Gutiérrez Maquilón Rodrigo, Uhl Jakob, Schrom-Feiertag Helmut, Tscheligi Manfred
Center for Technology Experience, AIT - Austrian Institute of Technology, Vienna, Austria.
Department of Artificial Intelligence and Human Interfaces, Paris Lodron University of Salzburg, Salzburg, Austria.
JMIR Form Res. 2024 Dec 11;8:e58623. doi: 10.2196/58623.
Training in social-verbal interactions is crucial for medical first responders (MFRs) to assess a patient's condition and perform urgent treatment during emergency medical service administration. Integrating conversational agents (CAs) in virtual patients (VPs), that is, digital simulations, is a cost-effective alternative to resource-intensive human role-playing. There is moderate evidence that CAs improve communication skills more effectively when used with instructional interventions. However, more recent GPT-based artificial intelligence (AI) produces richer, more diverse, and more natural responses than previous CAs and has control of prosodic voice qualities like pitch and duration. These functionalities have the potential to better match the interaction expectations of MFRs regarding habitability.
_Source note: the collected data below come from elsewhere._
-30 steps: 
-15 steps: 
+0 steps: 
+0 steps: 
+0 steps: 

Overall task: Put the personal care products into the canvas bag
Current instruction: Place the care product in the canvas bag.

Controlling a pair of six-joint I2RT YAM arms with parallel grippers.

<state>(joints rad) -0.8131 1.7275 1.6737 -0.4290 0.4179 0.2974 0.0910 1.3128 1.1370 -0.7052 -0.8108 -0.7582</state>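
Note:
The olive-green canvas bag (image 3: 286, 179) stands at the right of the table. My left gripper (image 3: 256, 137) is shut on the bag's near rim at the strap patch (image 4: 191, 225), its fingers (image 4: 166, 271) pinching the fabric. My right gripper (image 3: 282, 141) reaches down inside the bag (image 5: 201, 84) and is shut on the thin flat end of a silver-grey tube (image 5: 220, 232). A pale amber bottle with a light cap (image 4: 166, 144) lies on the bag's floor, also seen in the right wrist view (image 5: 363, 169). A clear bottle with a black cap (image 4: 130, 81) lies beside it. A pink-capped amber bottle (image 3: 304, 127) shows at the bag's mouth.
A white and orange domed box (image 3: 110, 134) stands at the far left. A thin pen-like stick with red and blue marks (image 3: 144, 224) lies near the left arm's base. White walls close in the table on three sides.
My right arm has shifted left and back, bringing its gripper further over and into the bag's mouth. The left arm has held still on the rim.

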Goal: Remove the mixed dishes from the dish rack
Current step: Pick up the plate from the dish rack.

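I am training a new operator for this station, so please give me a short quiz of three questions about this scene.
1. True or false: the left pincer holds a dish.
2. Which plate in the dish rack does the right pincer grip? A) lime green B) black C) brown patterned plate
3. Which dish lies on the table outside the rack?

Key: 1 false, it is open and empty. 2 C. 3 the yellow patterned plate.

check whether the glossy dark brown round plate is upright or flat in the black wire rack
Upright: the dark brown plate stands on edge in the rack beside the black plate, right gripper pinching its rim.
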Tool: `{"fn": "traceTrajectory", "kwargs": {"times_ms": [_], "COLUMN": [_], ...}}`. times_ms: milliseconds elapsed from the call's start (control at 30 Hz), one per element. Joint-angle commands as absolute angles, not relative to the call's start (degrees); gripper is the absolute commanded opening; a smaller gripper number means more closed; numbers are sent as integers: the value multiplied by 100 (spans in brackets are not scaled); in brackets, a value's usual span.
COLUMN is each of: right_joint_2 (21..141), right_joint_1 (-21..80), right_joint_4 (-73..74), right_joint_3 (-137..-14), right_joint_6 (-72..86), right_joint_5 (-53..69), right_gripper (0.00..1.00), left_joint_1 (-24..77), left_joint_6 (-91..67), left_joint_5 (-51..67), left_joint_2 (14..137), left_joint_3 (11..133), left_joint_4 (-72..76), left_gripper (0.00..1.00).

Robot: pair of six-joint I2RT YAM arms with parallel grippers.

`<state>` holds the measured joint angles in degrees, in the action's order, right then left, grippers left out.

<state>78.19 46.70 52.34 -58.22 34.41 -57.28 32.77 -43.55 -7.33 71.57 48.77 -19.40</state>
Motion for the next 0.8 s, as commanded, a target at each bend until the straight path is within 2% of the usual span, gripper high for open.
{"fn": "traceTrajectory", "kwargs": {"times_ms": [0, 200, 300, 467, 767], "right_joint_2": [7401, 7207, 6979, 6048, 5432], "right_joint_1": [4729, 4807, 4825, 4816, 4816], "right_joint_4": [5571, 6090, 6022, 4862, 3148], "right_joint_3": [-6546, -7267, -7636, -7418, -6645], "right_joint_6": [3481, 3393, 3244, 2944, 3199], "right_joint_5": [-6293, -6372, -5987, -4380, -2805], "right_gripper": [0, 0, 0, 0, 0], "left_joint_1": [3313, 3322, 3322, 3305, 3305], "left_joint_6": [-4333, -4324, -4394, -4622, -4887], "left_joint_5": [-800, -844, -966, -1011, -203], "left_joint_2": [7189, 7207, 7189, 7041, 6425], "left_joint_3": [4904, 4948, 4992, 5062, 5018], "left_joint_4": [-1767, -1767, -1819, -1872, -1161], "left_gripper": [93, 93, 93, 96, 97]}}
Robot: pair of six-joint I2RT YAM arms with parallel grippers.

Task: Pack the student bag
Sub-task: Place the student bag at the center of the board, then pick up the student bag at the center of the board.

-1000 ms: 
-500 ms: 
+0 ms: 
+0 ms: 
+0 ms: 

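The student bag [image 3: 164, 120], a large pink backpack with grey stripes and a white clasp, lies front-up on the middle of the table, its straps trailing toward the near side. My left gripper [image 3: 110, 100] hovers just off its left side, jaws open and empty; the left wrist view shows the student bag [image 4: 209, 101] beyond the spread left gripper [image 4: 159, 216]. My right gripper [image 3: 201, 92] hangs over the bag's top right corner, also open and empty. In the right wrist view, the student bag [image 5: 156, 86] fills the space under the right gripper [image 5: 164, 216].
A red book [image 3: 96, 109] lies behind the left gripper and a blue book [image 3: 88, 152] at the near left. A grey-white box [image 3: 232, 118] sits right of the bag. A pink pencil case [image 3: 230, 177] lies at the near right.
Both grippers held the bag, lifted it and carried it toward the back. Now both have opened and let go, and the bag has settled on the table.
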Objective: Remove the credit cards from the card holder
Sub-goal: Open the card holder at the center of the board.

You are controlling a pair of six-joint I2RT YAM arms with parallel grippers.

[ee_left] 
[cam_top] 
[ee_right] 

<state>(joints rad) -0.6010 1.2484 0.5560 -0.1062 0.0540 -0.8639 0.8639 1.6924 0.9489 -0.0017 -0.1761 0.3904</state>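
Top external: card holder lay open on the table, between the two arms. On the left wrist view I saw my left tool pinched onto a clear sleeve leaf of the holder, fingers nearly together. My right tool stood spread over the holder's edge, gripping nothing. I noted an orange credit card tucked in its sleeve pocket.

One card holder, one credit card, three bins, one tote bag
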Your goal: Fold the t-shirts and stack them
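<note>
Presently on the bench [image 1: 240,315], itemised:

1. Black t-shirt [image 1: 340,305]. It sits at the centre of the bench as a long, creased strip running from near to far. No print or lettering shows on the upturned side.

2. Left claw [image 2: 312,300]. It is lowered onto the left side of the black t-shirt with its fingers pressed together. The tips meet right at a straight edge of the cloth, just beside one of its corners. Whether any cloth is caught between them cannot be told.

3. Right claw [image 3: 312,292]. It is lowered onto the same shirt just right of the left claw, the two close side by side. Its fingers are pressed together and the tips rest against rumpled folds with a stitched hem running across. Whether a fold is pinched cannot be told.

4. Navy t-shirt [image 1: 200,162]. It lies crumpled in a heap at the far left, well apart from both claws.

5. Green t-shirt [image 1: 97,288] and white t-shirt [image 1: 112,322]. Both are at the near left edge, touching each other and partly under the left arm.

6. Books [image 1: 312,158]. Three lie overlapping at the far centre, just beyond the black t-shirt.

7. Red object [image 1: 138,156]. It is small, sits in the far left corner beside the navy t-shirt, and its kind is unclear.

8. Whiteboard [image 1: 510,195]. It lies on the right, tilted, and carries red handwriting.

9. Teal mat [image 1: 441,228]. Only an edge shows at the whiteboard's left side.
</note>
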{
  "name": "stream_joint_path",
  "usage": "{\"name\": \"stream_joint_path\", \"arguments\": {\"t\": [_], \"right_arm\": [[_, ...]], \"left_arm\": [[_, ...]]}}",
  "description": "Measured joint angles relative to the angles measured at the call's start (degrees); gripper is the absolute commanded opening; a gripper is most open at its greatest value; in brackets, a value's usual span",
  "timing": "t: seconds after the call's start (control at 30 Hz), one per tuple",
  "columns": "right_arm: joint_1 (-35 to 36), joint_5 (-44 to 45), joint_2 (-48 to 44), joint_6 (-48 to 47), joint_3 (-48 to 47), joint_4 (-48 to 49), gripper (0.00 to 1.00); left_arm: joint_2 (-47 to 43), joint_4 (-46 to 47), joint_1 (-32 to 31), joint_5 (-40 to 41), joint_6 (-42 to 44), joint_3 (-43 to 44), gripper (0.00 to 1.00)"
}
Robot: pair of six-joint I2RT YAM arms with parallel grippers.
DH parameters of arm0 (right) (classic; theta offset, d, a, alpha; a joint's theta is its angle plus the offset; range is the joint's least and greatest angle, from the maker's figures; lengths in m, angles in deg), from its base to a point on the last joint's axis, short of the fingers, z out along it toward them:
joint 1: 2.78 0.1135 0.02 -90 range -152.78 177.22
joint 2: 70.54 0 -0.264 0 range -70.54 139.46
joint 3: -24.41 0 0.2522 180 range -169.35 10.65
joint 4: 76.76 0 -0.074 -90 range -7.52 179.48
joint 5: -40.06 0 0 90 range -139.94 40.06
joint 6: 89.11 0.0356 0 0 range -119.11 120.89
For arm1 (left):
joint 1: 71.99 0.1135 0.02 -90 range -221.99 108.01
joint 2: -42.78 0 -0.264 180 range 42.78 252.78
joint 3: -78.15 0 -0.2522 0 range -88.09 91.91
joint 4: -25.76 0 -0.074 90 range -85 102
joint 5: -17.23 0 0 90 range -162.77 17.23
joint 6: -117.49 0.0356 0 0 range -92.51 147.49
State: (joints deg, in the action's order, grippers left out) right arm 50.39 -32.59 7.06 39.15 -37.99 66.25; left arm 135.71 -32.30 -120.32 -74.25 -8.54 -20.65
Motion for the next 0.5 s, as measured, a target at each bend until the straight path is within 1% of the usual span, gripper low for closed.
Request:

We aimed to study how the integration of GPT-based AI in a mixed reality (MR)-VP could support communication training of MFRs.
We developed an MR simulation of a traffic accident with a VP. ChatGPT (OpenAI) was integrated into the VP and prompted with verified characteristics of accident victims. MFRs (N=24) were instructed on how to interact with the MR scenario. After assessing and treating the VP, the MFRs were administered the Mean Opinion Scale-Expanded, version 2, and the Subjective Assessment of Speech System Interfaces questionnaires to study their perception of the voice quality and the usability of the voice interactions, respectively. Open-ended questions were asked after completing the questionnaires. The observed and logged interactions with the VP, descriptive statistics of the questionnaires, and the output of the open-ended questions are reported.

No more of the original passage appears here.